Operator: Good morning. My name is Jackie and I will be your conference operator today. At this time, I would like to welcome everyone to the AEP Industries, Inc. First Quarter 2013 Results Conference Call. All lines have been placed on mute to prevent any background noise. After the speakers' remarks, there will be a question-and-answer session.
Thank you. (Mr. Lamplough), you may begin your conference.
Nicholas Lamplough - IR: Thank you. Before we get started, I would like to remark briefly about our forward-looking statements. Except for historical information mentioned during the conference call, statements made by the management of AEP Industries are forward-looking statements that are made pursuant to the Safe Harbor Provisions of the Private Securities Litigation Reform Act of 1995. Forward-looking statements involve known and unknown risks and uncertainties, which may cause the Company's actual results in future periods to differ materially from forecasted results. Those risks included, but are not limited to, risks associated with pricing, volume, and conditions of the markets. Those and other risks are described in the Company's filings with the SEC over the last 12 months, copies of which are available from the SEC or may be obtained from the Company.
Today's format will be as follows; Brendan Barba, Chairman, President and CEO will discuss operations and then Paul Feeney, Executive Vice President, Finance and CFO will discuss the financial results. After the prepared remarks, Brendan and Paul will be available for questions.
So, without further delay, I would like to turn the call over to Mr. Barba. Brendan?
J. Brendan Barba - Chairman, President and CEO: Thank you. Good morning, everyone. Welcome to our first quarter 2013 conference call. Our results for the first quarter were strong. Typically the first quarter is our weakest, and we’re really encouraged by the strong start.
Volumes for the first quarter were down slightly in the November-December-January period. Our typical slow first quarter, this is always the period that is slowest for us. Most of the lost business has to do with us price managing at just about every business that we're in right now. We're not concerned about it. Our second quarter will be very strong, and for the year we expect to achieve our overall sales plan. We also are not expecting any help from the economy. We have to do it on our own.
To talk a little bit about resin; we forecasted in our year-end call that resin pricing, would remain very volatile. This has certainly turned out to be accurate. On January 1, we were increased $0.05 pound and AEP has increased prices across the board and we've actually added some margin on those price increases.

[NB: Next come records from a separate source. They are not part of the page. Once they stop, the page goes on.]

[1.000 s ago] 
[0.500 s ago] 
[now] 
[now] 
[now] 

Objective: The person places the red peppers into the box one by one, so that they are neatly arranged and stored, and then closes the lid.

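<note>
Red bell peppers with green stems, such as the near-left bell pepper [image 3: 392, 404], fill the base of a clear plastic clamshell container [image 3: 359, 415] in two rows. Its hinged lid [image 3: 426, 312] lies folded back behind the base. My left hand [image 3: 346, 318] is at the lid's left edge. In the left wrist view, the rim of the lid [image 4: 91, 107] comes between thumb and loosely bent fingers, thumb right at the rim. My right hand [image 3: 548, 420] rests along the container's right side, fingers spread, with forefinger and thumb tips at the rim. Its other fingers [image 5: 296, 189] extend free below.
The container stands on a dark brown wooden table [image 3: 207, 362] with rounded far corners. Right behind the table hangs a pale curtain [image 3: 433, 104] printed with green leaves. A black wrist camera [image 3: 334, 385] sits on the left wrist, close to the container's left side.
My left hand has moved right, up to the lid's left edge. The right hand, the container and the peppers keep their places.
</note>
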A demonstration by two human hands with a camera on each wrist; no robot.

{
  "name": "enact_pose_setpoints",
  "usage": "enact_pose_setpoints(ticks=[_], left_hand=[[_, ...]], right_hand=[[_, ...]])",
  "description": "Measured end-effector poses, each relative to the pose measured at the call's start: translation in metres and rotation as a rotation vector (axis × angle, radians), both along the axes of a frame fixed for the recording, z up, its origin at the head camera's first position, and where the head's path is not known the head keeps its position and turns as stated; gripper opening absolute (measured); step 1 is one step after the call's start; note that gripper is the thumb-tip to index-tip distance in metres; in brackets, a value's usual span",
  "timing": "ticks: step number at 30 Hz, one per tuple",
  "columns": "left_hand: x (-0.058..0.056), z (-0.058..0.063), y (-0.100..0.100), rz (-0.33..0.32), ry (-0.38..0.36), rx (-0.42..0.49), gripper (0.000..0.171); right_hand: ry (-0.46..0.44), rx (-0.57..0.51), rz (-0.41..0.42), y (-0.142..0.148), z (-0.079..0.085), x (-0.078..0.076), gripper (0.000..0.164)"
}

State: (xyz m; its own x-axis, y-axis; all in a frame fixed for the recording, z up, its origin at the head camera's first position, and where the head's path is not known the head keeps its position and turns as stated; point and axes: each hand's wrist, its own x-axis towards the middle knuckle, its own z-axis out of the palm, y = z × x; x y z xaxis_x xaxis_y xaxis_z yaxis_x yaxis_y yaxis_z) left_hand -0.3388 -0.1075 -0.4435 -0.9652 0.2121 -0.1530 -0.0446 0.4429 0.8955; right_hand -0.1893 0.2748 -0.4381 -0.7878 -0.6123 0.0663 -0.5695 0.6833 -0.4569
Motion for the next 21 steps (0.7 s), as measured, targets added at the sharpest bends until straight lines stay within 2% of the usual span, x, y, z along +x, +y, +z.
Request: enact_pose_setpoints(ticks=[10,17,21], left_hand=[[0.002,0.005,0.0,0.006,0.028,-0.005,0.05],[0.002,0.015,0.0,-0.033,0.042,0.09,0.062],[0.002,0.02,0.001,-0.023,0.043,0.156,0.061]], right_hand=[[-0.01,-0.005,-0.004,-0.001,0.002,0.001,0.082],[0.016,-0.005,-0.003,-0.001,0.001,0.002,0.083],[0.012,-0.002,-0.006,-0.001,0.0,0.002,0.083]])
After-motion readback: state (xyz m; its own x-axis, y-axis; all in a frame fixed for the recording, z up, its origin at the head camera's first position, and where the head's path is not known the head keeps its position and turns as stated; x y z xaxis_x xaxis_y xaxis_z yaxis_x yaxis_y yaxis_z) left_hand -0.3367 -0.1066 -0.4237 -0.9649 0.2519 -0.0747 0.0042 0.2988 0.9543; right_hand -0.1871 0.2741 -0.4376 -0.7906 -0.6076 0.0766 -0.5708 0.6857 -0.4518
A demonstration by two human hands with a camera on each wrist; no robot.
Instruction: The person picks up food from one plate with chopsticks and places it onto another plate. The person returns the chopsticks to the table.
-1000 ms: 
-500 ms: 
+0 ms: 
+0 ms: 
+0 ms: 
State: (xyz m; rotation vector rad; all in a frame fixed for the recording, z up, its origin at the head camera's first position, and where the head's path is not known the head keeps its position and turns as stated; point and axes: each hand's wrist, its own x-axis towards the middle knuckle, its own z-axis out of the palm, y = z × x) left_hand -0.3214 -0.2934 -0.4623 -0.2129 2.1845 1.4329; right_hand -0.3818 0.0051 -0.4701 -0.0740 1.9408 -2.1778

On 3/1, prices are up $0.04. This seems to be holding and we’ve again announced price increases in all of our operating divisions. There is a third increase announced for April 1st. We don’t see this increase holding, but we’ll have to keep an eye on it and for the year, we’re forecasting that prices will be up as they have been. And then somewhere around the next quarter, we expect prices to start coming down. And over the course of the year, we’re looking at pricing being about neutral.
This is a very, very difficult thing to do. We do it every year. We really use guidance primarily from our three international or global suppliers of resin; Exxon, Dow, and Chevron, but we also work with two others to try to put together these forecast. Again, very, very difficult to do.
On the acquisition front thus far with Webster, we have completed the installation which is the major portion of what we’re doing in Webster on 10 extruders. They are all installed now in production. They were installed on time and on budget. By the end of April-May period, all other miscellaneous converting equipment will be installed. All major customers are on board. We didn’t lose any customers. We had no interruption of service or quality. In February, we integrated Webster on to our QAD IT system. The acquisition was consistent with our strategy of value-added investing. It made us a player, a real player in the retail market, which is about a 1.5 billion pounds of film a year.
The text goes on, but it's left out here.